> _Exercise objective_: Among the entries below, find the lines holding "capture" and copy them.

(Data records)
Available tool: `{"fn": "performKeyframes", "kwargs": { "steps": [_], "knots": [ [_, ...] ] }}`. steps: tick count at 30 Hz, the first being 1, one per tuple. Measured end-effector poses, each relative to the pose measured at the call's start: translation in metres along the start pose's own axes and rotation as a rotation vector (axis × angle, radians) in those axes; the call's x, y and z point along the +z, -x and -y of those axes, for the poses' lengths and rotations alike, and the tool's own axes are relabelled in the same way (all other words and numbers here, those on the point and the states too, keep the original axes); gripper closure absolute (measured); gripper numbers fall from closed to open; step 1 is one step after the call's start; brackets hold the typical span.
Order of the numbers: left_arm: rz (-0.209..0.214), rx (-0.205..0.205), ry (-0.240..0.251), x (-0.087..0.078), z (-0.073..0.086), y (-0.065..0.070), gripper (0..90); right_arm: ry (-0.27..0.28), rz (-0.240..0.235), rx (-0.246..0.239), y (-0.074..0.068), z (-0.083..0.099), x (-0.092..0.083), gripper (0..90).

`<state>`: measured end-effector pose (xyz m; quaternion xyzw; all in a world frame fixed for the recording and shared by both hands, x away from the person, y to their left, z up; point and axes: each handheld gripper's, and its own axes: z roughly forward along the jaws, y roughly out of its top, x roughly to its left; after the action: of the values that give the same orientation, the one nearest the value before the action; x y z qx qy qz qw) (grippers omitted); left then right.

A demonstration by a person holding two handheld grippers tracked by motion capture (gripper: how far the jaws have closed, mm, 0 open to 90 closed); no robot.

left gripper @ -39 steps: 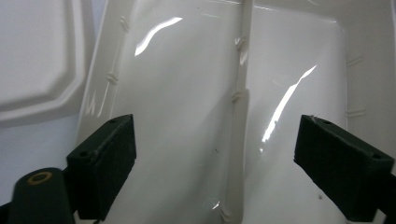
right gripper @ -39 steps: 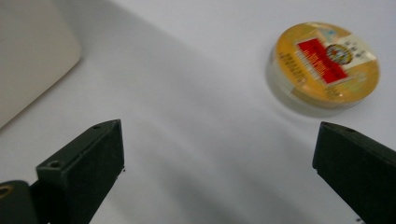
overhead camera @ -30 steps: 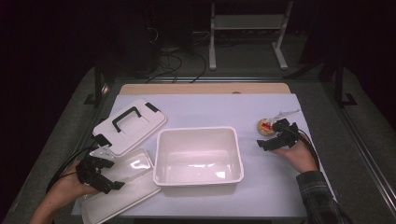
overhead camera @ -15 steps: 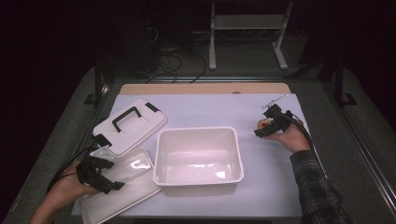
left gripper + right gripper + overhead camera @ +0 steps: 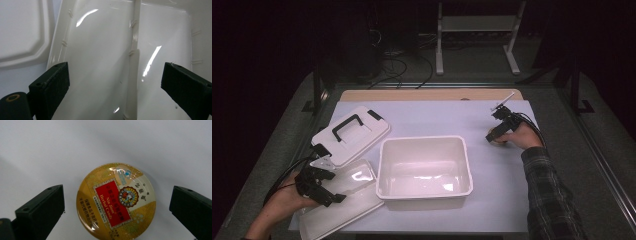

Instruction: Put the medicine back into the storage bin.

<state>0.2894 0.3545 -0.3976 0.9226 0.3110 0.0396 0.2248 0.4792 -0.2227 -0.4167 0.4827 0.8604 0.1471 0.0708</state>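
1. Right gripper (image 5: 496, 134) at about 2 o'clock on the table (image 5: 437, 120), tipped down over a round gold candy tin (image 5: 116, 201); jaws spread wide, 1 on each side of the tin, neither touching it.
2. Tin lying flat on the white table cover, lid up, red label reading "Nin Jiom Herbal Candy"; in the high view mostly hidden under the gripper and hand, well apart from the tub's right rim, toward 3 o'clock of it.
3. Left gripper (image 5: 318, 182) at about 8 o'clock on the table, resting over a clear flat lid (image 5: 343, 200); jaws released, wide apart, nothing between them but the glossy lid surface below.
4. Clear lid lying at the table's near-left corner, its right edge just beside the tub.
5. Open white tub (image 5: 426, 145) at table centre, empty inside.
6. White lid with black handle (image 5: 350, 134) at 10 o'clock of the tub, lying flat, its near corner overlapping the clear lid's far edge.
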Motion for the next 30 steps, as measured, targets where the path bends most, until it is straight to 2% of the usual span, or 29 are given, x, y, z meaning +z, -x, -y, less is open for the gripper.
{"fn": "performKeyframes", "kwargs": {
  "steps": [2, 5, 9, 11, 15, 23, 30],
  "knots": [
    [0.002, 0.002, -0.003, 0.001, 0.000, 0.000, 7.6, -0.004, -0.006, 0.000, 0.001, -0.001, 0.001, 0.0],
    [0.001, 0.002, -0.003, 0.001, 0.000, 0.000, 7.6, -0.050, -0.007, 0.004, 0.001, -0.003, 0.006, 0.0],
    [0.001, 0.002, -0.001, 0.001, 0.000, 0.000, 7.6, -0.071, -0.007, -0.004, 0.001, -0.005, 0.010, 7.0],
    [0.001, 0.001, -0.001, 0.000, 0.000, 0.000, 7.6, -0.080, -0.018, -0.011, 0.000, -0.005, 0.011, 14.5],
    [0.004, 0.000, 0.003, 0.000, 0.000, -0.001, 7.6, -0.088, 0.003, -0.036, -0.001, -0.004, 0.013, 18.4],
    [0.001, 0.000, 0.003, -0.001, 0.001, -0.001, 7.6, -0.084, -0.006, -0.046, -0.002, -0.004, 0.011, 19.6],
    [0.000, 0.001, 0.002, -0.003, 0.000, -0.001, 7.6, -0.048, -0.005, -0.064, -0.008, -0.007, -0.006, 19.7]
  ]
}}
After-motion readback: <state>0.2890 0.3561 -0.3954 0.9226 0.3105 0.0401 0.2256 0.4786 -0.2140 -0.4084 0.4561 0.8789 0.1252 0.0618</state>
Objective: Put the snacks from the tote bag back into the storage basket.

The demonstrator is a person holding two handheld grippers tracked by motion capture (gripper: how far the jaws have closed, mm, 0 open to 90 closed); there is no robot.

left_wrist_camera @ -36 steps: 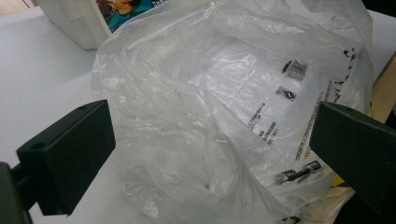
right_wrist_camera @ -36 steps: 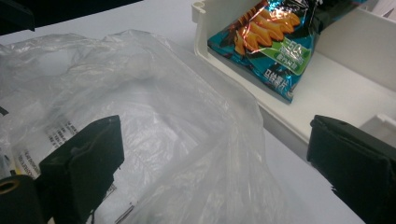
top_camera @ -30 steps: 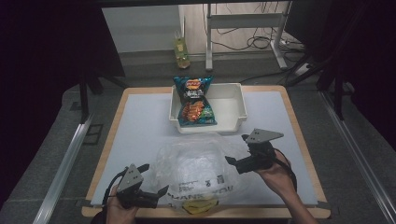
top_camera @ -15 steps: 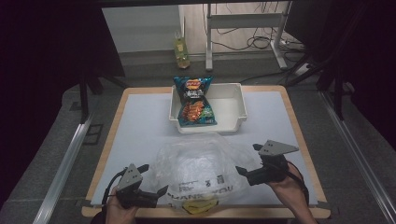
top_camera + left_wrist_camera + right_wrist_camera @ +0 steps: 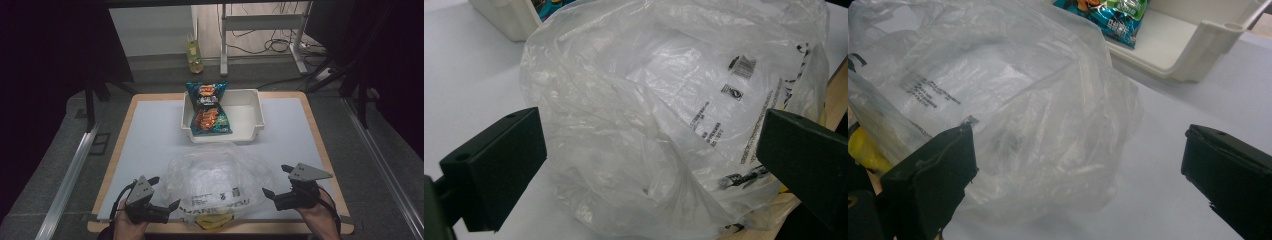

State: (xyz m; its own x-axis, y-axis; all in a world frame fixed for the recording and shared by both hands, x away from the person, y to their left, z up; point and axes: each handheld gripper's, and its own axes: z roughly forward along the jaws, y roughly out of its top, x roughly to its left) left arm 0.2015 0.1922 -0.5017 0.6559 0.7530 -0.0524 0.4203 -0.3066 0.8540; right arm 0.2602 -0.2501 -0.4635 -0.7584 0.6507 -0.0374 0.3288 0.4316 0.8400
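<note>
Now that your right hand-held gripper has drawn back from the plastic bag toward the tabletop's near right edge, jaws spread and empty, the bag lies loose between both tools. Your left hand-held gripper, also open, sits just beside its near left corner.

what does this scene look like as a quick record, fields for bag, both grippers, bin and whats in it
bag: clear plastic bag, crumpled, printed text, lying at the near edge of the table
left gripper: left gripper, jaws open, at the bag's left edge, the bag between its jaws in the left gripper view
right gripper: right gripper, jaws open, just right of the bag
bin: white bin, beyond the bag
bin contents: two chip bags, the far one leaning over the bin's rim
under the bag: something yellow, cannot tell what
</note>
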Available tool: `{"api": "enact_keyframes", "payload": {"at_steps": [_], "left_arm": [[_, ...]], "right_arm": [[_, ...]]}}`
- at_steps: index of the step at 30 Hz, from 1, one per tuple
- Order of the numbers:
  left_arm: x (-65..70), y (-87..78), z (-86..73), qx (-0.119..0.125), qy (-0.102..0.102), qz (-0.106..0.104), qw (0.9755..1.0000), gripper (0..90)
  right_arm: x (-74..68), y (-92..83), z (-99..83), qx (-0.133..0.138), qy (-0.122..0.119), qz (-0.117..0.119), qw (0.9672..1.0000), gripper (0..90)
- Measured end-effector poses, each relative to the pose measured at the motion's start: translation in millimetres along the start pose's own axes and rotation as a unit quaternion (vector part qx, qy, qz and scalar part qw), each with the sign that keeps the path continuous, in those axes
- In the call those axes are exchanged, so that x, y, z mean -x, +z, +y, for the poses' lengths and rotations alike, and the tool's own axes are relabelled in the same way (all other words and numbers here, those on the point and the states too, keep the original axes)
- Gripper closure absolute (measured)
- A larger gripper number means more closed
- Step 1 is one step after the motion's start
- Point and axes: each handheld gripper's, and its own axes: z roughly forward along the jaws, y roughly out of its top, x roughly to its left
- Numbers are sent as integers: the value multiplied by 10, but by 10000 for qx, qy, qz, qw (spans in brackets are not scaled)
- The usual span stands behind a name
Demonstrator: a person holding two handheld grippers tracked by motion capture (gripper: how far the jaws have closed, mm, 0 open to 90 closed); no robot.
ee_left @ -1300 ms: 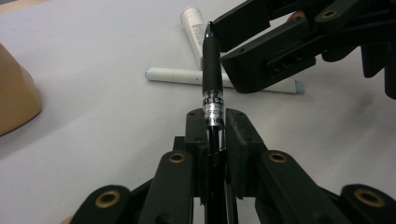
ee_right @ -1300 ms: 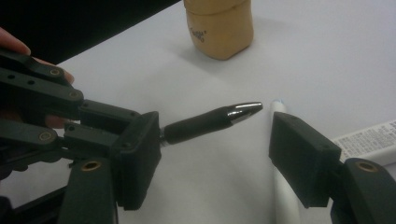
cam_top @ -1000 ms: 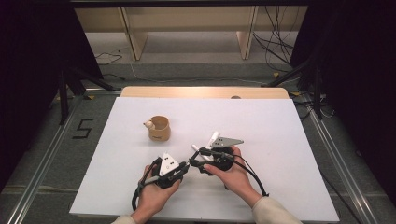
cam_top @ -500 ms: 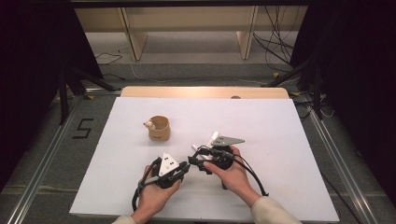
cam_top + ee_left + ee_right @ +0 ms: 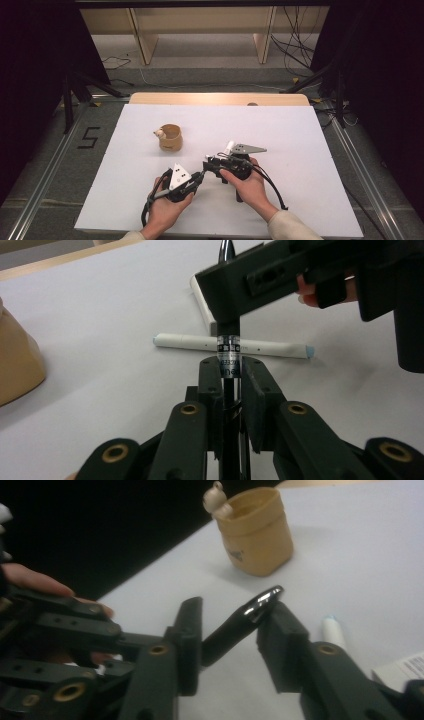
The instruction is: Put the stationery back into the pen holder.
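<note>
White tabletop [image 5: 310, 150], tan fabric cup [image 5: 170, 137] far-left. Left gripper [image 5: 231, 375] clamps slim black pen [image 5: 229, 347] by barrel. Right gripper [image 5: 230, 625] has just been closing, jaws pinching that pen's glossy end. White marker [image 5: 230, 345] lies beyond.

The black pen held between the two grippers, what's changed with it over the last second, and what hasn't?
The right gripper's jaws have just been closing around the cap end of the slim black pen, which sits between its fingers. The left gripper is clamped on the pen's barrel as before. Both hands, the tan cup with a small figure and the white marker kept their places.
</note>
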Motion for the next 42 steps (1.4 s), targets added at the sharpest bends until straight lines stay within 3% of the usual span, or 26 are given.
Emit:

> _Result of this exercise_:
A demonstration by a person holding two handheld grippers tracked by motion capture (gripper: how far the jaws have closed, mm, 0 open to 90 closed); no robot.
The demonstrator is a person holding two handheld grippers tracked by motion capture (gripper: how far the jaws have closed, mm, 0 open to 90 closed); there is no robot.
Demonstrator: a person holding two handheld grippers tracked by motion capture (gripper: how far the jaws have closed, mm, 0 open to 90 closed); no robot.

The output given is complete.